Работа, которую Пантелей Казымов выполнял на заводе, освобождала его от мобилизации. Но когда враг стал приближаться к родному городу, он вместе с многими коммунистами завода ушёл в армию добровольцем. Через месяц сталевар, став танкистом, уже воевал на юге. Из писем, дошедших к нему только в начале зимы, он узнал, что семья его — жена и двое ребят — эвакуировались вместе с заводом в уральский городок такой маленький, что он даже не смог найти его на карте. Жена писала, что работает на стройке, что живёт она с ребятами неплохо, и просила о них не беспокоиться. Потом она вдруг замолкла, и несколько месяцев он не имел от неё никаких известий. Наконец, уже в осаждённый Сталинград, к нему прорвалось письмо от парторга ЦК на заводе. Тот извещал Казымова, что его жена и дети умерли.

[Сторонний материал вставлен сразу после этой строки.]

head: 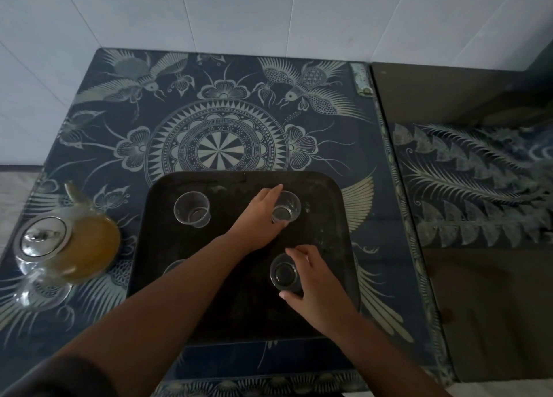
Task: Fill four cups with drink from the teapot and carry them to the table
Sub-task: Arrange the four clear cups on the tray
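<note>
Four clear glass cups stand empty on a dark tray (329, 247), set apart in a rough square, probably so the spout can reach each one. The right hand (311, 280) curls thumb and fingers round the near cup (283, 272), seemingly setting its place. Beyond it, the left hand (257, 217) lies against the far cup (286, 207) with fingers stretched along its side; whether the thumb closes on the glass cannot be told. A third cup (191, 208) sits left of that hand, and the fourth cup (173, 266) peeks out from behind the left forearm. The teapot (68, 247), holding amber drink, waits untouched off the tray, well left of both hands, on the patterned cloth (215, 121).
</note>
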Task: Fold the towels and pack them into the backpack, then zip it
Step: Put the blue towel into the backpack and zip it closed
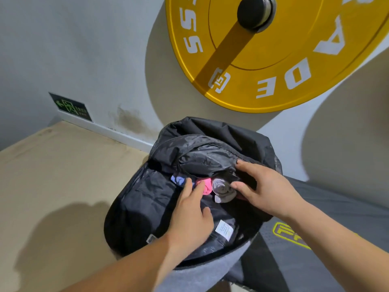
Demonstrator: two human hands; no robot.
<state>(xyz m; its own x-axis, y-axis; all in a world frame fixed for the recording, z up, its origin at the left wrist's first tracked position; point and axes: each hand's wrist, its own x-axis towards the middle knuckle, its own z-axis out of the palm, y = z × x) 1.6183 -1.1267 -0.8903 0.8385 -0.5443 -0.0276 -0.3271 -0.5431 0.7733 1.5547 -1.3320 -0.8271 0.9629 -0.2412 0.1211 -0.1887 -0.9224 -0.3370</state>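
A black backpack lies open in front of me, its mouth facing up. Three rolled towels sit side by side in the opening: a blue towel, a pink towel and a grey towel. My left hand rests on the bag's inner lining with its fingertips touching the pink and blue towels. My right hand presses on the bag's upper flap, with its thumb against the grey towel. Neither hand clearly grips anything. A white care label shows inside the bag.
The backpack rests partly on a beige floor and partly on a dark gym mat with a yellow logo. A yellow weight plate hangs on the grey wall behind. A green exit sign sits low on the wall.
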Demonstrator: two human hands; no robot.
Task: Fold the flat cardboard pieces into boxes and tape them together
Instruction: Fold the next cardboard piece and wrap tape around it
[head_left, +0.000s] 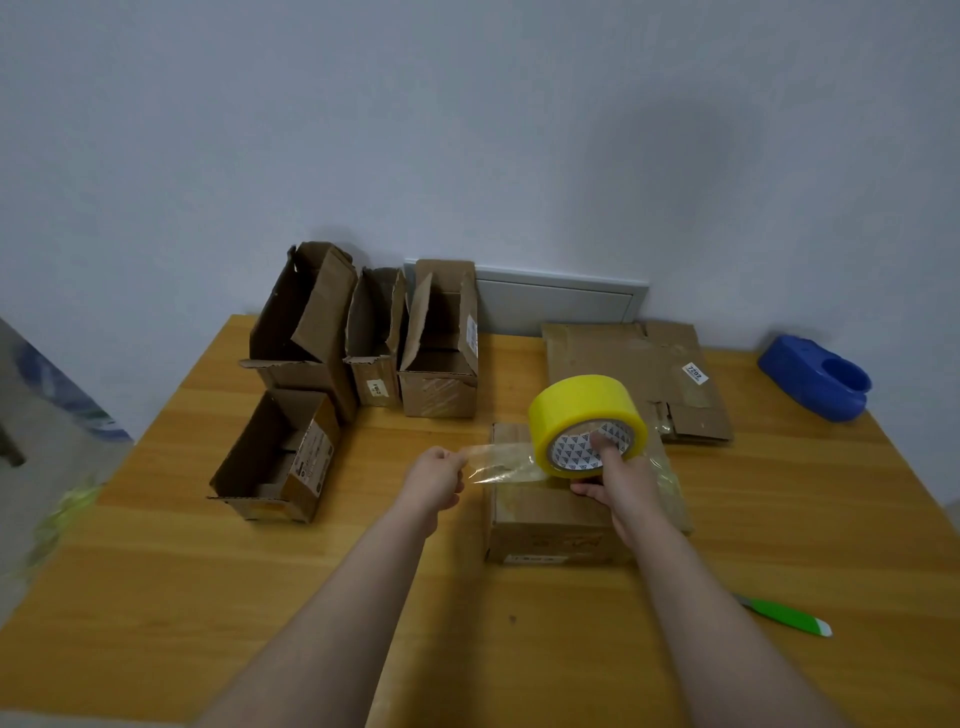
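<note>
A closed cardboard box (545, 525) sits on the wooden table (156, 597) in front of me. Above it, my right hand (618, 483) holds a yellow tape roll (582, 410), with a finger inside its core. My left hand (436, 475) pinches the free end of a clear tape strip (501, 465) stretched from the roll across the box's top. Flat cardboard pieces (639, 374) lie at the back right of the table.
Several open, folded boxes (363, 343) stand at the back left, one lower box (275, 457) nearer. A blue tape dispenser (815, 376) lies at the far right edge. A green-handled knife (784, 616) lies at the front right. A wall is behind the table.
</note>
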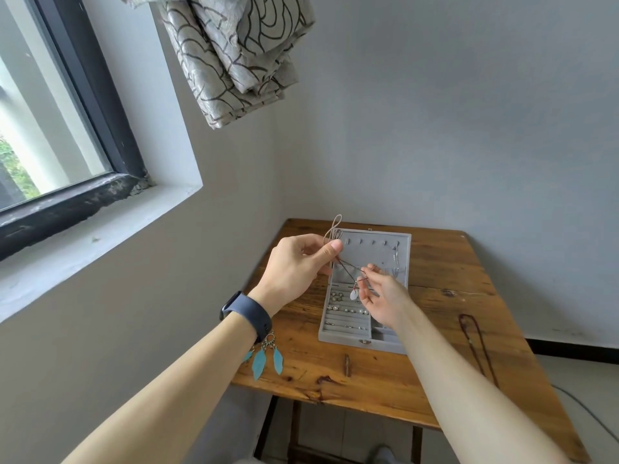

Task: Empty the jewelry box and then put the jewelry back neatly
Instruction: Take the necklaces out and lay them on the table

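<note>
Left wrist band overlaps turquoise feather earrings at the table's near-left edge. Dark cord necklace lies right of the grey jewelry box, apart from it. Box open, with rings in its front slots. Left hand and right hand each pinch the pendant necklace above the box. Right hand hides the box's right side.

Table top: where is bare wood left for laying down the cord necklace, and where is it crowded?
Bare: the far right corner, between the jewelry box and the table edge, behind the dark bead necklace; also the front strip, right of the brown piece. Crowded: the left edge, by the feather earrings.
</note>
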A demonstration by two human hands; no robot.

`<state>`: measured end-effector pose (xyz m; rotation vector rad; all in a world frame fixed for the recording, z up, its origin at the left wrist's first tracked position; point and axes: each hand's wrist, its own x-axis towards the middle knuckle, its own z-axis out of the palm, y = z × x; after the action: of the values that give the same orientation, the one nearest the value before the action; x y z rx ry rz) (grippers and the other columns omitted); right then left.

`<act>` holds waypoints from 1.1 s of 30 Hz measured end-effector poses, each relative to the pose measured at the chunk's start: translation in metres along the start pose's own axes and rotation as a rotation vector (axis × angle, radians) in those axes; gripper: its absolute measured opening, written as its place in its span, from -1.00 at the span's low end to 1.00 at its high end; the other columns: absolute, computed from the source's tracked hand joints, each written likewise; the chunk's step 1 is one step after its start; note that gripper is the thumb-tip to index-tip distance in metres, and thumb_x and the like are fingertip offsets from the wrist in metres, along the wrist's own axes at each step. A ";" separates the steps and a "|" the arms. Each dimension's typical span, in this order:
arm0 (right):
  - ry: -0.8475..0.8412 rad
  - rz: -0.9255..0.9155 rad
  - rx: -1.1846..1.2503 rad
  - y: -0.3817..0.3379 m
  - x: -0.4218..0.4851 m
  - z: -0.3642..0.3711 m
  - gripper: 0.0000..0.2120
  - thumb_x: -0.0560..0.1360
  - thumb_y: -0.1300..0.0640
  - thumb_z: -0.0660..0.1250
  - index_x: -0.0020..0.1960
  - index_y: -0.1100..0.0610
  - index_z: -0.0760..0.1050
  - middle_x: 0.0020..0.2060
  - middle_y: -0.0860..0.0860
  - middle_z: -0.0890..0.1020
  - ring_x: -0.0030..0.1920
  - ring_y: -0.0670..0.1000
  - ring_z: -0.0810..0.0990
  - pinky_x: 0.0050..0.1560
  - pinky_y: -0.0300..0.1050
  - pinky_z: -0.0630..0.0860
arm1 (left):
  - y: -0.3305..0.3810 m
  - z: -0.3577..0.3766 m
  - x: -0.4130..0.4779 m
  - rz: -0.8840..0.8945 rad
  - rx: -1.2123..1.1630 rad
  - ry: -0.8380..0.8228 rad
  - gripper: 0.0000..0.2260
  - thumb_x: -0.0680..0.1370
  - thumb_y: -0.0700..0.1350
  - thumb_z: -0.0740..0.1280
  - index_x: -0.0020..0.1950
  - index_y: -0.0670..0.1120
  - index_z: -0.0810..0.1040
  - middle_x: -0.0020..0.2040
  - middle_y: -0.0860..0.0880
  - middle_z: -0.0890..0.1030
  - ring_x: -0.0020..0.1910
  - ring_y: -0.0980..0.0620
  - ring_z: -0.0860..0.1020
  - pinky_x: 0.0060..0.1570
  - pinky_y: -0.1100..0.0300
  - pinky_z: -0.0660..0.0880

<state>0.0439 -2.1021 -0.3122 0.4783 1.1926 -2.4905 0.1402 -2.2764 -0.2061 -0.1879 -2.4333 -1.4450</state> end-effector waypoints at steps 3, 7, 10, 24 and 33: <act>-0.030 -0.008 0.078 -0.002 0.003 0.000 -0.79 0.50 0.28 0.46 0.12 0.13 0.63 0.13 0.12 0.66 0.09 0.06 0.64 -0.16 -0.14 0.61 | 0.006 0.002 0.001 -0.007 -0.056 0.018 -0.70 0.53 0.20 0.35 -0.09 -0.01 0.69 -0.19 0.01 0.72 -0.21 0.03 0.70 -0.18 0.22 0.61; -0.050 -0.037 0.132 -0.005 0.006 0.000 -0.75 0.52 0.31 0.42 0.18 0.14 0.59 0.12 0.11 0.68 0.12 0.06 0.66 -0.09 -0.13 0.62 | 0.009 0.006 0.001 -0.013 -0.071 0.035 -0.70 0.55 0.17 0.36 -0.08 -0.05 0.69 -0.18 0.01 0.72 -0.23 0.06 0.69 -0.22 0.27 0.58; -0.070 -0.052 0.155 -0.007 0.008 -0.004 -0.73 0.55 0.32 0.38 0.23 0.16 0.55 0.12 0.12 0.69 0.13 0.06 0.66 0.05 -0.10 0.60 | 0.009 0.006 0.003 -0.029 -0.081 0.070 -0.73 0.56 0.15 0.36 -0.05 -0.02 0.70 -0.18 0.02 0.72 -0.22 0.05 0.69 -0.19 0.26 0.56; -0.009 -0.073 -0.246 -0.006 0.026 -0.019 -0.73 0.62 0.17 0.30 0.30 0.19 0.50 0.19 0.08 0.66 0.18 0.05 0.61 0.27 -0.03 0.53 | 0.011 0.007 0.010 -0.084 -0.146 0.108 -0.74 0.57 0.13 0.37 -0.09 -0.03 0.70 -0.17 0.04 0.72 -0.21 0.06 0.69 -0.32 0.40 0.51; 0.116 -0.217 -0.897 -0.004 -0.019 -0.020 -0.52 0.64 0.13 0.20 0.53 0.20 0.28 0.51 0.10 0.35 0.47 0.14 0.35 0.45 0.10 0.31 | 0.009 0.008 0.001 -0.110 -0.126 0.046 -0.73 0.54 0.17 0.38 -0.09 -0.02 0.69 -0.17 0.01 0.72 -0.19 0.06 0.70 -0.30 0.37 0.52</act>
<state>0.0617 -2.0811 -0.3130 0.2428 2.2972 -1.7935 0.1404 -2.2648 -0.2019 -0.0485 -2.3505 -1.6333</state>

Пантелей Казымов на несколько дней замолк, точно лишился дара речи. Фронт уже наступал, танковая часть, в которой он воевал, не выходила из боёв, и ярость наступления, боевые заботы понемногу как бы притупили остроту горя. Только заметили однополчане, что у старшего сержанта Казымова переменился характер: из весёлого, жизнерадостного человека он превратился в хмурого молчуна. Казымов резко оборвал переписку с друзьями по заводу. Он решил после войны не возвращаться в родные места.
Впрочем, горе не мешало ему искусно воевать. Вместе со своей танковой частью он прошёл четыре страны и кончил войну на Эльбе в звании старшего лейтенанта танковых войск с шестью боевыми наградами и четырьмя нашивками за ранения.